#### [Task description]
Report, as a number alone, how many lines below contain the string "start".

#### [Source records]
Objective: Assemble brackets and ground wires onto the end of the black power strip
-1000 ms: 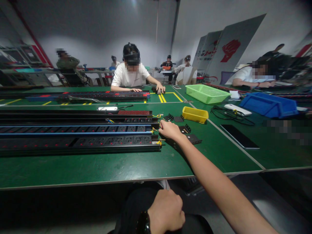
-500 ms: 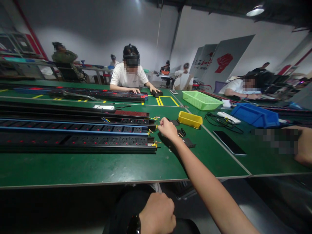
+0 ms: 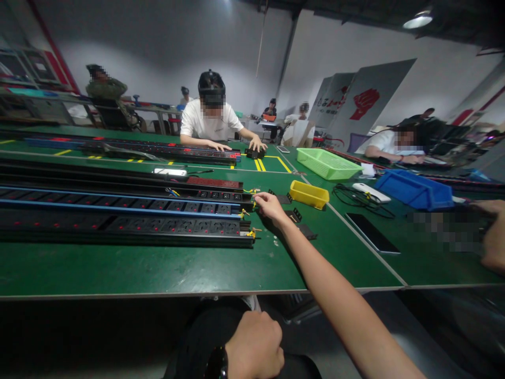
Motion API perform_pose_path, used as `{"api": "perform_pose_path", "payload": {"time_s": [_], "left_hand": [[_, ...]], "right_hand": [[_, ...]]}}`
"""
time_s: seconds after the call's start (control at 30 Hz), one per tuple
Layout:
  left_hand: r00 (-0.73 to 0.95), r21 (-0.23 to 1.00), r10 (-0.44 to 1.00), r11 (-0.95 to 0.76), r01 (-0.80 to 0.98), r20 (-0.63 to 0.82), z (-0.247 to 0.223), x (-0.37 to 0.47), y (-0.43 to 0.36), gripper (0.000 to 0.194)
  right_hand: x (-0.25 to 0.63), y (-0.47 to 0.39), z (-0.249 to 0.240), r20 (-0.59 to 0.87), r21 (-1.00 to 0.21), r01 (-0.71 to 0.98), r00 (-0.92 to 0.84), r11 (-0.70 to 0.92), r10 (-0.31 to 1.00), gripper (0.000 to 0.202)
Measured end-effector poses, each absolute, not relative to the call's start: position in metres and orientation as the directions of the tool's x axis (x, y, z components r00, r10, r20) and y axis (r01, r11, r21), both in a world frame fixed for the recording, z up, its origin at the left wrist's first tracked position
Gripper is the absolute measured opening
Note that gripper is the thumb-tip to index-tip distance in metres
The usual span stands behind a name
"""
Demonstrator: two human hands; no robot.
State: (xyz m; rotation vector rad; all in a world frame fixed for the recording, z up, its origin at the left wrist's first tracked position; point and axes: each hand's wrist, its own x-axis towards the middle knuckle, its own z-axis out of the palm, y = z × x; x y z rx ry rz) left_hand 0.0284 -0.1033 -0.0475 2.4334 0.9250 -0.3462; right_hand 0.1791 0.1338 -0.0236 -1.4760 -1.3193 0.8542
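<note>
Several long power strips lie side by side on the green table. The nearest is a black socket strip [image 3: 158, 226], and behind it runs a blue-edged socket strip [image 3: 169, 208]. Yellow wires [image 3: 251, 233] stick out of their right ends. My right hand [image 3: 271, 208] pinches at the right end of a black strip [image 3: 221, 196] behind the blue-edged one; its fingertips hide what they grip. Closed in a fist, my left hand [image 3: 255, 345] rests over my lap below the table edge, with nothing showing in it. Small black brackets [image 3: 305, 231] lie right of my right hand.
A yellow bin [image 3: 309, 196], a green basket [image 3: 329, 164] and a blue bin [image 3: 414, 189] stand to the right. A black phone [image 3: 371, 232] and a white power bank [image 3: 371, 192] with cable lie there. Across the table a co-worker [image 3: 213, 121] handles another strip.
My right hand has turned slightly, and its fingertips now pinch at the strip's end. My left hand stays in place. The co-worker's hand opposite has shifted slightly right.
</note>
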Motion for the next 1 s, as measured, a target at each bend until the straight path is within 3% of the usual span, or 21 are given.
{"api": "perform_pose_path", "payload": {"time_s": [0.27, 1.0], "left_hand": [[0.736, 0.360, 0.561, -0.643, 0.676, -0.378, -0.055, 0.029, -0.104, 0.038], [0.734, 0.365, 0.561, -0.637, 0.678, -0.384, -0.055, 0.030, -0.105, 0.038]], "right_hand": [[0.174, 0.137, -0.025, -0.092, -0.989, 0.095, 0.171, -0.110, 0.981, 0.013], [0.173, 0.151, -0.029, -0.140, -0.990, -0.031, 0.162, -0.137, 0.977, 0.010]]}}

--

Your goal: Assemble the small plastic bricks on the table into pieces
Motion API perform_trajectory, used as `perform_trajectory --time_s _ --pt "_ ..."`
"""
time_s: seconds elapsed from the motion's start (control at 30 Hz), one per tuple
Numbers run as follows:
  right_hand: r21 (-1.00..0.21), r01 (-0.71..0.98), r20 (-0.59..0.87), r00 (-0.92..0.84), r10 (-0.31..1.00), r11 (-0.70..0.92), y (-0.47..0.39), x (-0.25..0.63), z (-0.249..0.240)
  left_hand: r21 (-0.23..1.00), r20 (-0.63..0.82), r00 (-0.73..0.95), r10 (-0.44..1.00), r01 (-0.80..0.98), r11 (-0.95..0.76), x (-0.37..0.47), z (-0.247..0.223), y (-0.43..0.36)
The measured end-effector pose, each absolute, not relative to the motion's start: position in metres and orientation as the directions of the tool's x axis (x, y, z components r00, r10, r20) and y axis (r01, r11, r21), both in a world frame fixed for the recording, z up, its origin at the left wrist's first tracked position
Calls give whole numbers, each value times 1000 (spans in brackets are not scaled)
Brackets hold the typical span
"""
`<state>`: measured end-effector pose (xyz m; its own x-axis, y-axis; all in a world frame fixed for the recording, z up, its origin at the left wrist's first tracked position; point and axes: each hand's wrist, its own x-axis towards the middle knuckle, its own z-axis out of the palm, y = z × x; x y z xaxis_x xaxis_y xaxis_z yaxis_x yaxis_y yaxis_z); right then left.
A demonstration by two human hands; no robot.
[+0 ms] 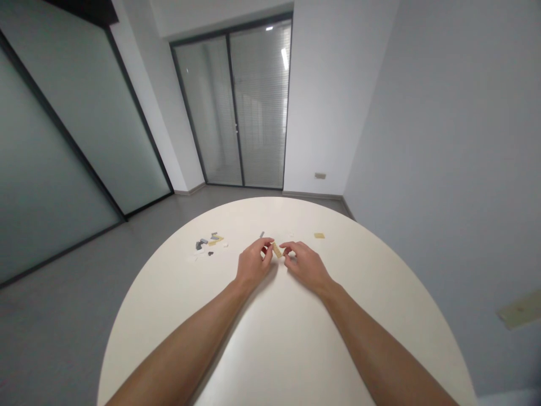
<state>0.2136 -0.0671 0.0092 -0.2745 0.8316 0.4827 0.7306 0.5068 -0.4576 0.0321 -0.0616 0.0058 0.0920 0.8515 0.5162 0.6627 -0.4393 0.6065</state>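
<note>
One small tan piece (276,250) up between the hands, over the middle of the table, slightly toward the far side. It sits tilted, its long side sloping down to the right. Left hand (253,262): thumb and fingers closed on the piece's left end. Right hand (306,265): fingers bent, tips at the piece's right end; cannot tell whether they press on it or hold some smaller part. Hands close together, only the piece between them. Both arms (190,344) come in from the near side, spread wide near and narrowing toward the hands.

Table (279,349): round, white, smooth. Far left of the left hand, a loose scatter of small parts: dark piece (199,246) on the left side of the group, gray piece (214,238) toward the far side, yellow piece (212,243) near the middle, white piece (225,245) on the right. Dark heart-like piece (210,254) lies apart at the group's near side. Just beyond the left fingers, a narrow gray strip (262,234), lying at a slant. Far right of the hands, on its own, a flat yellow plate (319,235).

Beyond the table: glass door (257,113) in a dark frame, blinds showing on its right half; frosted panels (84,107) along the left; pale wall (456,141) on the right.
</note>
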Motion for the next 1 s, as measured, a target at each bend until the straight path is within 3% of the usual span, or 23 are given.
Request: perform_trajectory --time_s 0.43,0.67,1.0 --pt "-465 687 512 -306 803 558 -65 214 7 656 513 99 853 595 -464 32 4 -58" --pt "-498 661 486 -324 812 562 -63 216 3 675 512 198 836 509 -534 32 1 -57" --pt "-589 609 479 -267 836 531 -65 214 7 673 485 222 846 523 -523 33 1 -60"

#### [Written response]
4